In the embryo, human heart cells can divide and multiply, allowing the heart to grow and develop. The problem is that, right after birth, cardiomyocytes (heart muscle cells) lose their ability to divide. The same is true for many other human cells, including those of the brain, spinal cord, and pancreas. "If we could find a way to get these cells to divide again, we could regenerate a number of tissues." For decades, the scientific community has been trying to do just that, with limited success. Until now, attempts have been ineffective and poorly reproducible.
Researchers have now developed the first efficient and stable method to make adult cardiomyocytes divide and repair hearts damaged by heart attacks, at least in animal models. The team identified four genes involved in controlling the cycle of cell division, these being cyclin-dependent kinase 1 (CDK1), CDK4, cyclin B1, and cyclin D1. They found that when combined - and only when combined - these genes cause mature cardiomyocytes to re-enter the cell cycle. This results in the cells dividing and rapidly reproducing.
The scientists tested their technique in animal models and cardiomyocytes derived from human stem cells. They used a rigorous approach to track whether the adult cells were truly dividing in the heart by genetically marking newly divided cells with a specific color that could be easily monitored. They demonstrated that 15-20 percent of the cardiomyocytes were able to divide and stay alive due to the four-gene cocktail. "This represents a considerable increase in efficiency and reliability when compared to previous studies that could only cause up to 1 percent of cells to divide."

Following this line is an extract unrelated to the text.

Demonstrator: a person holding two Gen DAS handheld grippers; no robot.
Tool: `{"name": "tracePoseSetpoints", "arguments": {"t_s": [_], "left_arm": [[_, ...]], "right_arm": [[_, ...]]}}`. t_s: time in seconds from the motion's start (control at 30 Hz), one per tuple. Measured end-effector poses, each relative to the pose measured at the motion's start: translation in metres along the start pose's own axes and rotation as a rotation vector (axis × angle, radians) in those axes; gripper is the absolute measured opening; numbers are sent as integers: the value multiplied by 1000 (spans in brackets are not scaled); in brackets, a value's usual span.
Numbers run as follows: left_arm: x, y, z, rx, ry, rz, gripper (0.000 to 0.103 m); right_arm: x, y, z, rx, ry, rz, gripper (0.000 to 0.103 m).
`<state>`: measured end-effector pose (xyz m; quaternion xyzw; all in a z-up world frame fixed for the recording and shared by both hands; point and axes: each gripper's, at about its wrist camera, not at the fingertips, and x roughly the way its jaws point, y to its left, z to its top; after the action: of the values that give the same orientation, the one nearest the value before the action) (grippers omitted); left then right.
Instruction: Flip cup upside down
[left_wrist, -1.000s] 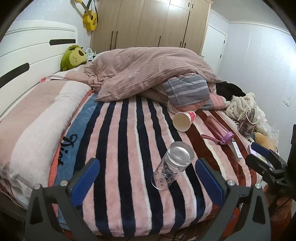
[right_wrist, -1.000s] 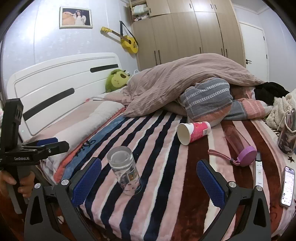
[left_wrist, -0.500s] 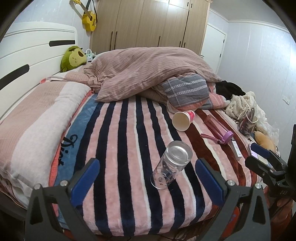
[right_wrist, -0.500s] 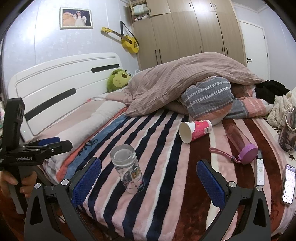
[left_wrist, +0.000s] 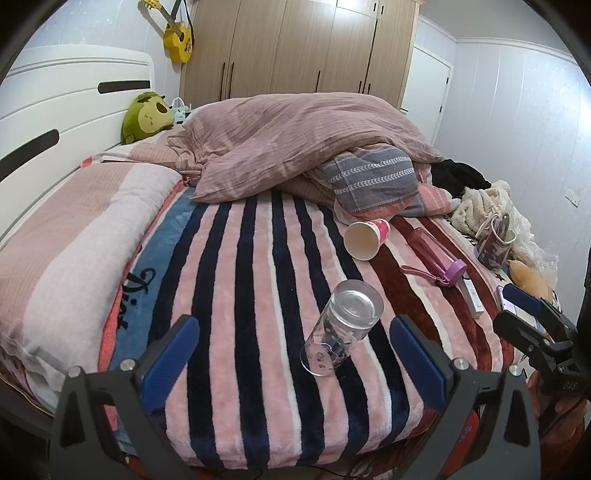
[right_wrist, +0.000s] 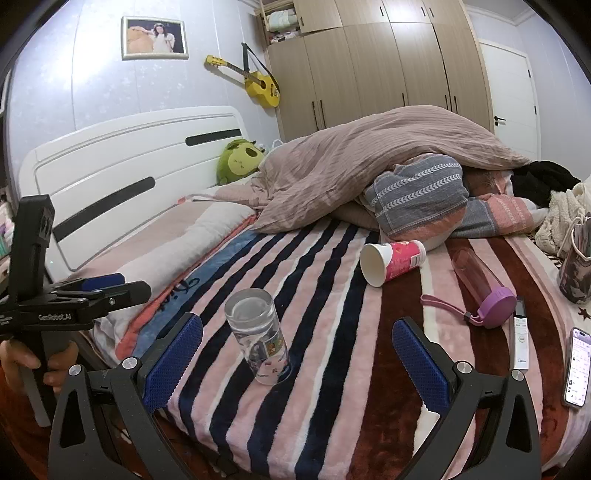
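We hold both claws low over the near edge of the bed, and each one is spread wide with nothing between its blue pads. In front of our left gripper (left_wrist: 295, 356), a little toward its right finger (left_wrist: 415, 354), the clear glass cup (left_wrist: 341, 326) stands on the striped blanket (left_wrist: 236, 295); it looks tilted in this view, and its flat closed end is up while its rim seems to be down on the blanket. From our right gripper (right_wrist: 297, 360) the same cup (right_wrist: 258, 334) is ahead and nearer to its left finger (right_wrist: 173, 360), not touching any pad. Our left claw, seen from the side at the far left of the right view, is held by a hand (right_wrist: 29, 363). Farther ahead of the right claw a pink paper cup (right_wrist: 391, 260) lies on its side with the mouth toward us, and to the right of it lies a purple bottle (right_wrist: 480, 282) with a strap. Near the right finger side we see a white remote (right_wrist: 521, 334) and a phone (right_wrist: 578, 367). Behind all this is a pink duvet (right_wrist: 369, 166), a green plush toy (right_wrist: 240, 160) and a yellow ukulele (right_wrist: 255, 83) on the wall.
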<state>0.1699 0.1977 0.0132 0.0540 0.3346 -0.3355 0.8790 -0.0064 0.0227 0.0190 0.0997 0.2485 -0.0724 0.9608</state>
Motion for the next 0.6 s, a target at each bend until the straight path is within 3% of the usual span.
{"name": "tracePoseSetpoints", "arguments": {"t_s": [0.6], "left_arm": [[-1, 0, -1, -2, 5, 2, 102]], "right_arm": [[0, 0, 0, 1, -1, 1, 103]]}}
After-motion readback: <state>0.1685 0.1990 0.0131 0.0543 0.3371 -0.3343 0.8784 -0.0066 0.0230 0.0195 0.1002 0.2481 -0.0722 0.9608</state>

To further simplify their technique, the team looked for ways to reduce the number of genes needed for cell division while maintaining efficiency. They found they could achieve the same results by replacing two of the four genes with two drug-like molecules. The researchers believe that their technique could also be used to coax other types of adult cells to divide again, given that the four genes they used are not unique to the heart.

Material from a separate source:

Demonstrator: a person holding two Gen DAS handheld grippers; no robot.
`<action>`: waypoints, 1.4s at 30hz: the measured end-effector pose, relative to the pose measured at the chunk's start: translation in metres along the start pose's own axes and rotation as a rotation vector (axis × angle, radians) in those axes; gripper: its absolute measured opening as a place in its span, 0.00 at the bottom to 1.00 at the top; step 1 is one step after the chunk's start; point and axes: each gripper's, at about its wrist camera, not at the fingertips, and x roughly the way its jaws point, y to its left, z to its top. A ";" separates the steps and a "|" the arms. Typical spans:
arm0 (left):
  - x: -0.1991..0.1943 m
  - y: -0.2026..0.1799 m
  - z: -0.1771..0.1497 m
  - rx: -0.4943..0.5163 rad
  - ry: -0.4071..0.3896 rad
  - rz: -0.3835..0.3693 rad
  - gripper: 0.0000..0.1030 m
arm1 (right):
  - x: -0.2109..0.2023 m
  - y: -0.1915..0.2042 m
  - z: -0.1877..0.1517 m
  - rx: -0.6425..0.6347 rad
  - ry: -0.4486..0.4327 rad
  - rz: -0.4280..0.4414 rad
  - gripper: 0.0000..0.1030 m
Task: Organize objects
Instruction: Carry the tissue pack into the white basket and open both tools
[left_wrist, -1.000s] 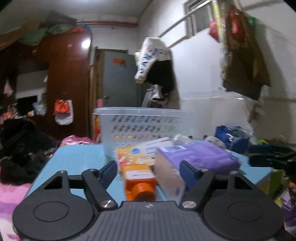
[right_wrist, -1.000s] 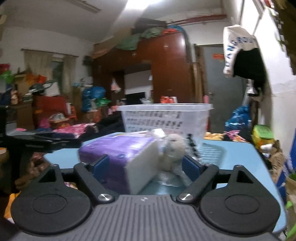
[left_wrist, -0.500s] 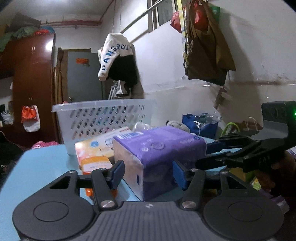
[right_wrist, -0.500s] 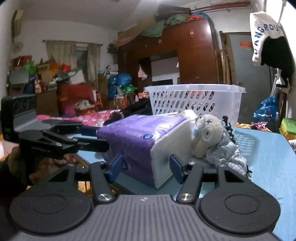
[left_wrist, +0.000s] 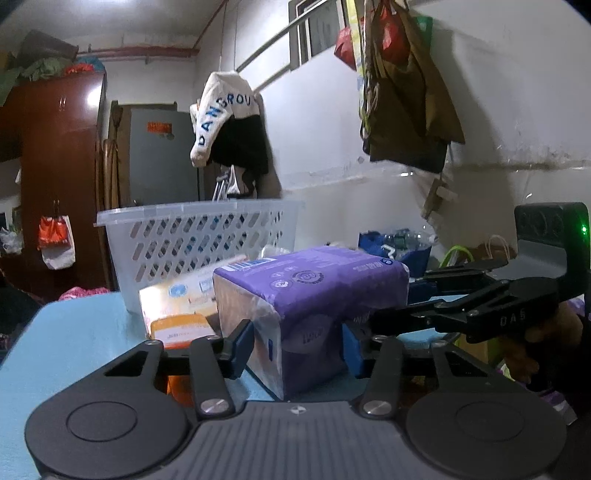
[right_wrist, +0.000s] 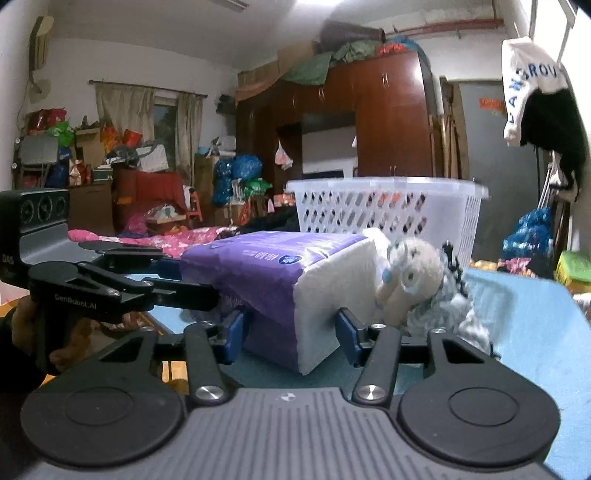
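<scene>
- While both tools are meeting at one purple tissue pack (left_wrist: 314, 291), the pack is sitting on the blue desk (left_wrist: 62, 343), in front of the white perforated basket (left_wrist: 199, 243).
- Seen from the left wrist, the left hand-held gripper (left_wrist: 297, 341) is straddling the near end of the pack, its blue fingers (left_wrist: 242, 341) lying against the wrapper on either side; whether they are truly pinching it I cannot tell.
- Seen from the right wrist, the right hand-held gripper (right_wrist: 291, 334) is bracketing the pack's other end (right_wrist: 258, 280), its blue fingers (right_wrist: 345, 328) touching the purple side and the white end face; firmness of grip is not showing here either.
- An orange and white box (left_wrist: 184, 295) is lying just left of the pack, with an orange bottle (left_wrist: 179, 328) in front of it, partly hidden behind the left finger.
- A small cream plush toy (right_wrist: 410, 277) is leaning against the pack's white end, near the basket (right_wrist: 388, 214).
</scene>
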 end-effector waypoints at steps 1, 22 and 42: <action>-0.003 -0.002 0.002 0.010 -0.010 0.004 0.52 | -0.003 0.004 0.003 -0.014 -0.007 -0.007 0.53; 0.080 0.066 0.178 0.027 -0.037 0.083 0.52 | 0.113 -0.071 0.178 -0.062 0.098 -0.114 0.53; 0.197 0.141 0.155 -0.180 0.230 0.141 0.56 | 0.185 -0.107 0.149 -0.002 0.355 -0.264 0.75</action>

Link: https://gladstone.org/about-us/press-releases/unlocking-cell-s-potential-regenerate-heart
"The team identified four genes involved in controlling the cycle of cell division, these being cyclin-dependent kinase 1 (CDK1), cyclin B1, and cyclin D1".

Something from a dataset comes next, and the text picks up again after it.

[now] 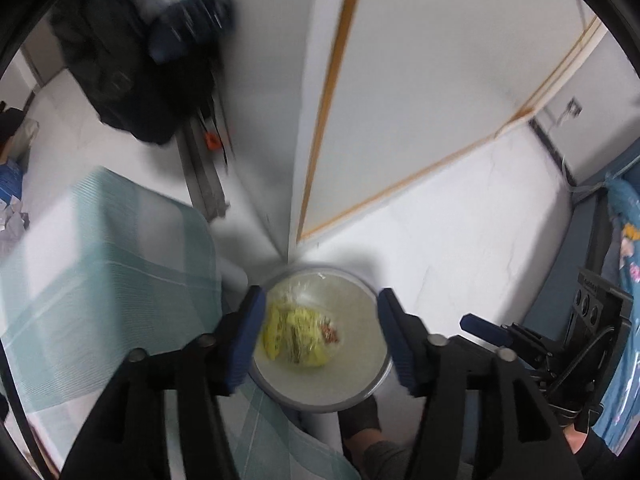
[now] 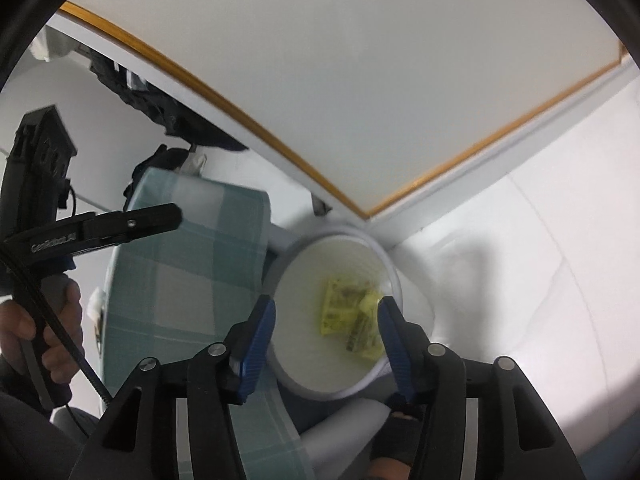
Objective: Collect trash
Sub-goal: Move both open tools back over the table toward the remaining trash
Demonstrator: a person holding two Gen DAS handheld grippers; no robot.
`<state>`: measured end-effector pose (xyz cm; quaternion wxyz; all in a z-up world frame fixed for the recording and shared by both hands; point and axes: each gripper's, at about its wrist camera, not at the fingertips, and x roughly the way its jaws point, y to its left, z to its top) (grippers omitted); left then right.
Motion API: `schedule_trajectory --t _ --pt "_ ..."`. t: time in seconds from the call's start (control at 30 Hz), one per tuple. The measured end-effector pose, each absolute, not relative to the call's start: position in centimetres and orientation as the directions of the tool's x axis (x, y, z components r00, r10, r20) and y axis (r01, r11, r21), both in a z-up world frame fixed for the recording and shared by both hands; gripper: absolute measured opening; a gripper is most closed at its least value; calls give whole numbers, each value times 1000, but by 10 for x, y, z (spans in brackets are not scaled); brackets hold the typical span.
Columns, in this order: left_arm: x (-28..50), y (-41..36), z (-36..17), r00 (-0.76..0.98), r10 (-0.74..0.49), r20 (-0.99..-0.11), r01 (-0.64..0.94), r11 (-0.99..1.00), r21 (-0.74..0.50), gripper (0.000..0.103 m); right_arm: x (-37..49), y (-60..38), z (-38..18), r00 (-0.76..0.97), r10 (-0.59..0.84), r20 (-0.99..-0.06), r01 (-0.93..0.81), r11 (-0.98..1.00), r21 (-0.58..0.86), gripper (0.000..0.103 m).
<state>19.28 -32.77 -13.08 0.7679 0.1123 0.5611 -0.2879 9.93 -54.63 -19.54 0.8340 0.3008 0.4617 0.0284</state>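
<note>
A round white bin (image 1: 360, 364) stands on the pale floor in a corner, beside a table leg. Yellow crumpled wrappers (image 1: 298, 334) lie at its bottom, partly under clear film. My left gripper (image 1: 320, 332) hangs above the bin's mouth, open, with nothing touching its blue pads. The right wrist view looks into the same bin (image 2: 312, 344) with the yellow wrappers (image 2: 344, 312) inside. My right gripper (image 2: 326, 320) is open above it and holds nothing. The left gripper's black finger (image 2: 160, 216) shows side-on at the left, gripped by a person's hand (image 2: 24, 320).
A table with a teal checked cloth (image 1: 100, 272) stands close on the bin's left. A white wall panel with wooden trim (image 1: 420, 80) rises behind. Dark bags (image 1: 120, 60) hang at the far left. Blue bedding (image 1: 624, 280) lies at the right edge.
</note>
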Motion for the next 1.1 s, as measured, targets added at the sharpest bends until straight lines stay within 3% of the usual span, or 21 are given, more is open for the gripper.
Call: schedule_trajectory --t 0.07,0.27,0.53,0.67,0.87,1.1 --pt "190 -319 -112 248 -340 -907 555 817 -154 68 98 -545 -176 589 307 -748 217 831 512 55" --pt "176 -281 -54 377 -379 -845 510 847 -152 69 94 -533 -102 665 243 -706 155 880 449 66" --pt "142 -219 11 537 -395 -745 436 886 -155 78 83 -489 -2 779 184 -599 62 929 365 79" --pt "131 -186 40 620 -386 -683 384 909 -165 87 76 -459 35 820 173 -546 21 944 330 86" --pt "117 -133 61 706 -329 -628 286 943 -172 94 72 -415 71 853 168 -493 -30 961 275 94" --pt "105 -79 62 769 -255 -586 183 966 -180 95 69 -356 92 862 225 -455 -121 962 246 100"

Reason, it seems that you misstyped the links.
@Antonio: Fixed, thanks.
@Reason, what do you think about work of Insilico and AgeX on ITR? https://www.youtube.com/watch?v=jYB5M5enPGY
@Ariel: It is one of several logical next steps following the realization that stem cell therapies don't seem to be producing as much cancer as feared. If that is possible with minimal cancer risk, then all sorts of other conceptually similar adjustments are also in principle possible, and should be tried.